MUCH of already parched western Queensland is set to remain bone dry while coastal areas and much of the eastern part of the state continued to cop an unprecedented bucketing.
The latest eight-day computer modeling released by the Bureau of Meteorology shows heavy rain and wild weather impacting on parts of Queensland's coastal regions, with excellent 15-25mm totals east of a line running roughly from Warwick, west of Roma, near Alpha, Richmond through to Normanton.
The latest eight days forecast map will be very welcome across big areas of the Central Highlands, desperate for decent rain before winter.
However, the very limited falls are predicted for inland areas, including much of the western half of Queensland, which is shaping up for severe to extreme heatwave conditions.

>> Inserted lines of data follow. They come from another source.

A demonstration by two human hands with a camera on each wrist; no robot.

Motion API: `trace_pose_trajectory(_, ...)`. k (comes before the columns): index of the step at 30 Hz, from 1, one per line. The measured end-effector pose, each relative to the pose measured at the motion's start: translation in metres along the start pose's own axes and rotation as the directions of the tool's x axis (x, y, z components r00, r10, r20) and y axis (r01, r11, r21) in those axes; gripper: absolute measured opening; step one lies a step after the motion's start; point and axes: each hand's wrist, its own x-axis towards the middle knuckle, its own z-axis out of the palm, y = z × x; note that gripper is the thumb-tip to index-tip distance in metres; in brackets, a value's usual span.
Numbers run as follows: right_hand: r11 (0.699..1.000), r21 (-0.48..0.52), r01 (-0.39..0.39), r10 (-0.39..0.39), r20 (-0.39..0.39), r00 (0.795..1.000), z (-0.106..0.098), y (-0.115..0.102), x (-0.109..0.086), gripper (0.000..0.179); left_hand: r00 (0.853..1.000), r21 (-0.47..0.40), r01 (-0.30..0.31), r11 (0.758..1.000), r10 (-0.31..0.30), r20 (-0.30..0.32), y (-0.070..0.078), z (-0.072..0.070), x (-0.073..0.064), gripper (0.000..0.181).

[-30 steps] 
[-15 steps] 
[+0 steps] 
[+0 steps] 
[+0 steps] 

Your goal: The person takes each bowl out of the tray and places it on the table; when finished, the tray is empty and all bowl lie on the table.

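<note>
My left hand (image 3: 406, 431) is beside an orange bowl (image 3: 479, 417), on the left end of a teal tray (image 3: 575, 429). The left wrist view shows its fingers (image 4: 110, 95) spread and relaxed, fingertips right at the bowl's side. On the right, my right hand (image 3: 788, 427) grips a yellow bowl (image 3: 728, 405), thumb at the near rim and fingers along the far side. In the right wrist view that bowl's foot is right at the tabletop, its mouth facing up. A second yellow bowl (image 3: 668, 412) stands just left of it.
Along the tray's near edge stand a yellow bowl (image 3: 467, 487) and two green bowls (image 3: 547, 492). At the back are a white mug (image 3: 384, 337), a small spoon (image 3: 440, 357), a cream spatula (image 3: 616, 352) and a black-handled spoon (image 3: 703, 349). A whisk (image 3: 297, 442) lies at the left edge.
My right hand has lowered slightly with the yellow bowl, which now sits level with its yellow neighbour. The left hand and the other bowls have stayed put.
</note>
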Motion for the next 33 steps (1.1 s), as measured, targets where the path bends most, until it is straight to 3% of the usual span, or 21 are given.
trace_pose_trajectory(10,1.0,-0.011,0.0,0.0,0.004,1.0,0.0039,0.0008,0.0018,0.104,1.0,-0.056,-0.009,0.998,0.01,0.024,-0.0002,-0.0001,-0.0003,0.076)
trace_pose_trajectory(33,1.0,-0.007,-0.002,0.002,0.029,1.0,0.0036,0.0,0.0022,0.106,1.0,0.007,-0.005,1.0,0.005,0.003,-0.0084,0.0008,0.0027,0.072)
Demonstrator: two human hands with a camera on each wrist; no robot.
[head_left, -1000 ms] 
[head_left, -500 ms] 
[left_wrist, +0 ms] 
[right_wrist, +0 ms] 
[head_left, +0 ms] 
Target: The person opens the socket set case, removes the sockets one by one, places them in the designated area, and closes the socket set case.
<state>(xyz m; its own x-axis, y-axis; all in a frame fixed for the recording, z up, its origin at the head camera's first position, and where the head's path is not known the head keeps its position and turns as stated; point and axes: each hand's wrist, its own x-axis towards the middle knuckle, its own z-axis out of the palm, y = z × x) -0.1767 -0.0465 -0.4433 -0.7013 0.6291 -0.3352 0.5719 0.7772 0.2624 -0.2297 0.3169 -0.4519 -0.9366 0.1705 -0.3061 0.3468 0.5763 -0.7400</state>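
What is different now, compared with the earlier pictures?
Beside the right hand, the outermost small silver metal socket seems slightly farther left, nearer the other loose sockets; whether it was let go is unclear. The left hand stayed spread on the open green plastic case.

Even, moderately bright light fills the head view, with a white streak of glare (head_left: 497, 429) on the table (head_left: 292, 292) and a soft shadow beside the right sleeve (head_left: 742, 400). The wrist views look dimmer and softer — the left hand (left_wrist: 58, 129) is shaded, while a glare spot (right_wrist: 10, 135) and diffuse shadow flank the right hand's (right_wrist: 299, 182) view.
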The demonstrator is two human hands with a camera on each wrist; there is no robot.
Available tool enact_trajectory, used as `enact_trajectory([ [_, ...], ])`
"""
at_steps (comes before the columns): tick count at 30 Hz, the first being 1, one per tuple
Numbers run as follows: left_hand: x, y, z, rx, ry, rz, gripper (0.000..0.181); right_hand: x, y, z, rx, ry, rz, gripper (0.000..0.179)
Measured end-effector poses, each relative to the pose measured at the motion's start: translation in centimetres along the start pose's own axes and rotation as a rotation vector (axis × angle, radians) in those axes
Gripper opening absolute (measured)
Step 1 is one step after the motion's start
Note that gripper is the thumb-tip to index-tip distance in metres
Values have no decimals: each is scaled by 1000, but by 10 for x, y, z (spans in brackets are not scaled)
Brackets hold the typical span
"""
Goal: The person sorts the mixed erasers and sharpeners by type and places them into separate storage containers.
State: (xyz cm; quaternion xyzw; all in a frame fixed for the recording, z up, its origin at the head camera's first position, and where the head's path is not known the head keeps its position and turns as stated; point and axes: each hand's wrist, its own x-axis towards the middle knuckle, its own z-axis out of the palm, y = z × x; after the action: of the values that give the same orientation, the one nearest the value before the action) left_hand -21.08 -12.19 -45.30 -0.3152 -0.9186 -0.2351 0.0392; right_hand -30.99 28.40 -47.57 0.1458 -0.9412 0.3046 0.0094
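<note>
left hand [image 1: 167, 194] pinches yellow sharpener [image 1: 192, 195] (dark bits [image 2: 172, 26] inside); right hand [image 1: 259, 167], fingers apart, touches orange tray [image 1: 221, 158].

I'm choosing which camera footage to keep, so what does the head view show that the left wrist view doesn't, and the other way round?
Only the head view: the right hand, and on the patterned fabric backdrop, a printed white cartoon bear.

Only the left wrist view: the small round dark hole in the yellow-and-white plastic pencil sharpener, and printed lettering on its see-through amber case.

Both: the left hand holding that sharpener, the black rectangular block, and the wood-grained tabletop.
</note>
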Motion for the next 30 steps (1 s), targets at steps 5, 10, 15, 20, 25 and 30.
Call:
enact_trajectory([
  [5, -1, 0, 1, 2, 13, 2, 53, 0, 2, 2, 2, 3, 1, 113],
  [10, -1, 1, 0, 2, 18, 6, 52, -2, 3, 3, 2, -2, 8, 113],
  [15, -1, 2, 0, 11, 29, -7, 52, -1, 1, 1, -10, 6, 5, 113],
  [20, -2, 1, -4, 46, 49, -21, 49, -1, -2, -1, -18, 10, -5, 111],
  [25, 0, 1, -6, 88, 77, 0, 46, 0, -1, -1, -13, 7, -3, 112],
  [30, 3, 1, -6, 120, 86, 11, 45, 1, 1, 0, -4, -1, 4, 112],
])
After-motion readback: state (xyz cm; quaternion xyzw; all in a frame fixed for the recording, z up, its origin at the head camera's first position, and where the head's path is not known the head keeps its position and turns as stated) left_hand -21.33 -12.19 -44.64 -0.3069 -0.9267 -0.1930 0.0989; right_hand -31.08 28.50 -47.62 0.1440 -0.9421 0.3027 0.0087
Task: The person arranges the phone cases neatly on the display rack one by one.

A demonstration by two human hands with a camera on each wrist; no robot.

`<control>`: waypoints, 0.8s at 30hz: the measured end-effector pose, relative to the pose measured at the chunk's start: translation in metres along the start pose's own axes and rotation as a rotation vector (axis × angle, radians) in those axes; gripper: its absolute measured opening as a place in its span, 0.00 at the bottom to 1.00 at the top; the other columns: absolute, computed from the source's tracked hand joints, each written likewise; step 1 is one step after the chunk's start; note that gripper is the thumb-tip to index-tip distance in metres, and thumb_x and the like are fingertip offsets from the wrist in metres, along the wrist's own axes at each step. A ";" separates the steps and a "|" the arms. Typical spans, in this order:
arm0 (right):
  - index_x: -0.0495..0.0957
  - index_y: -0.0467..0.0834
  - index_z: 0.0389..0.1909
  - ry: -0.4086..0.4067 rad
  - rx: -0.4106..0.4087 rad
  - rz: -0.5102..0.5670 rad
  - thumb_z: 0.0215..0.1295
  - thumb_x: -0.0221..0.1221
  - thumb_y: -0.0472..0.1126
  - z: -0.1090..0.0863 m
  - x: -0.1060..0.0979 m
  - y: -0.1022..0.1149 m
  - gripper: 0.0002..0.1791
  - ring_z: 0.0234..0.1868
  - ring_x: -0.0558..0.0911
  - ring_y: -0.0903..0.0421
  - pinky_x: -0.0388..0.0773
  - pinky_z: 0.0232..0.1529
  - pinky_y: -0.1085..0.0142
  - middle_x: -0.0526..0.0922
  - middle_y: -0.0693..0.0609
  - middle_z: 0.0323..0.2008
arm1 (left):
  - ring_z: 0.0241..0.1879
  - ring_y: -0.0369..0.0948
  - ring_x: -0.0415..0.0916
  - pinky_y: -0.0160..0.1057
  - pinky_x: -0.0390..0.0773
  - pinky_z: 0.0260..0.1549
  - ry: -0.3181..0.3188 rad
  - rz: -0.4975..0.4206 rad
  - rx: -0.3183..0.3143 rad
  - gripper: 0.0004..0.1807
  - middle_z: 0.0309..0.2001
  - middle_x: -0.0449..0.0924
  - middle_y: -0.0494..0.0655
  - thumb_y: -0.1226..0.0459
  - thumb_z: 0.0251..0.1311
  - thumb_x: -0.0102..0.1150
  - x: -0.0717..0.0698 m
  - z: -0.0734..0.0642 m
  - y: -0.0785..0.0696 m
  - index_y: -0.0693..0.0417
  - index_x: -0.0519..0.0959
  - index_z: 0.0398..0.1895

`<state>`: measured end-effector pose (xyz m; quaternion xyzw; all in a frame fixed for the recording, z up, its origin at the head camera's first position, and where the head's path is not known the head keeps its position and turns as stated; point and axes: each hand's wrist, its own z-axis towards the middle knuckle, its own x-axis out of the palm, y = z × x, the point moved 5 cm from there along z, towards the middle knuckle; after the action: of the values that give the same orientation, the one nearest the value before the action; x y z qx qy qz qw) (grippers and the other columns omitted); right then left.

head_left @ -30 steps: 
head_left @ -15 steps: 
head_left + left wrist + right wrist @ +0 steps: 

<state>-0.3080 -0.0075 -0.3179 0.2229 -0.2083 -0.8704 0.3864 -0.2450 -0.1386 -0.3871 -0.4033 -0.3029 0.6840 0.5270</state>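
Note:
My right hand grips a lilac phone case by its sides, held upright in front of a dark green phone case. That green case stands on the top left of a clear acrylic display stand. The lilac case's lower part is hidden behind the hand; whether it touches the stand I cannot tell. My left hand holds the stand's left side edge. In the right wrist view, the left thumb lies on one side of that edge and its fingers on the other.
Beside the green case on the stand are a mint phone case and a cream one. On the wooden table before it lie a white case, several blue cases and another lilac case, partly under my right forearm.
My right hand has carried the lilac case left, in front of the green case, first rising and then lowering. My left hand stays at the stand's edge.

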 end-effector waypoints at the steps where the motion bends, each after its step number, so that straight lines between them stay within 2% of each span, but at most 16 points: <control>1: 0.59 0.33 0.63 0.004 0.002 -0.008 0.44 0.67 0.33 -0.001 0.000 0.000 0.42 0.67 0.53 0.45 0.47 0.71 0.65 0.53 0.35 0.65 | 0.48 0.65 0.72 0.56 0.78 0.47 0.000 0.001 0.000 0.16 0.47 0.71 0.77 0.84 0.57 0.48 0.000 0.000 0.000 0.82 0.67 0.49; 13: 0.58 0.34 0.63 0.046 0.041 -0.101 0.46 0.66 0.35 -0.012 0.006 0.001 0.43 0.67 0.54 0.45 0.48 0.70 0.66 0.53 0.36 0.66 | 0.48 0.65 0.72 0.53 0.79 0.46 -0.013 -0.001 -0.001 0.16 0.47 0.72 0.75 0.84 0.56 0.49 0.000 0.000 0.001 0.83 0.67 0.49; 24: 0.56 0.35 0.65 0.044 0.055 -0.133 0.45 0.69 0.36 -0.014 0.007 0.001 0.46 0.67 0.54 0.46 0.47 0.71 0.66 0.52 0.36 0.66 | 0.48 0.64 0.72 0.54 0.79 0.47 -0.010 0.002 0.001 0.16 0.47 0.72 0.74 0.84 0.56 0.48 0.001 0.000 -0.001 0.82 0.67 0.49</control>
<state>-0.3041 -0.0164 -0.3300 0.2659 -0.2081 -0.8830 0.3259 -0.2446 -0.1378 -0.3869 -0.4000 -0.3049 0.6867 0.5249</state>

BOM's latest three month outlook released on March 3 says rainfall in the March to May autumn period is likely to be above median for south-eastern Queensland, parts of the central and southern NT, as well as scattered areas of northern WA and northern Queensland.
Elsewhere, there are roughly equal chances of above or below median rainfall.
There is an increased chance of unusually high rainfall (in the top 20 per cent of historical records) for March to May along much of the southern coast of Queensland, eastern NSW, southern Victoria and eastern Tasmania.
According to BOM in any given outlook period, the chance of unusually high or low rainfall is around 20pc. This means that a 40pc chance of unusually wet conditions is two times the usual chance, while 60pc is three times.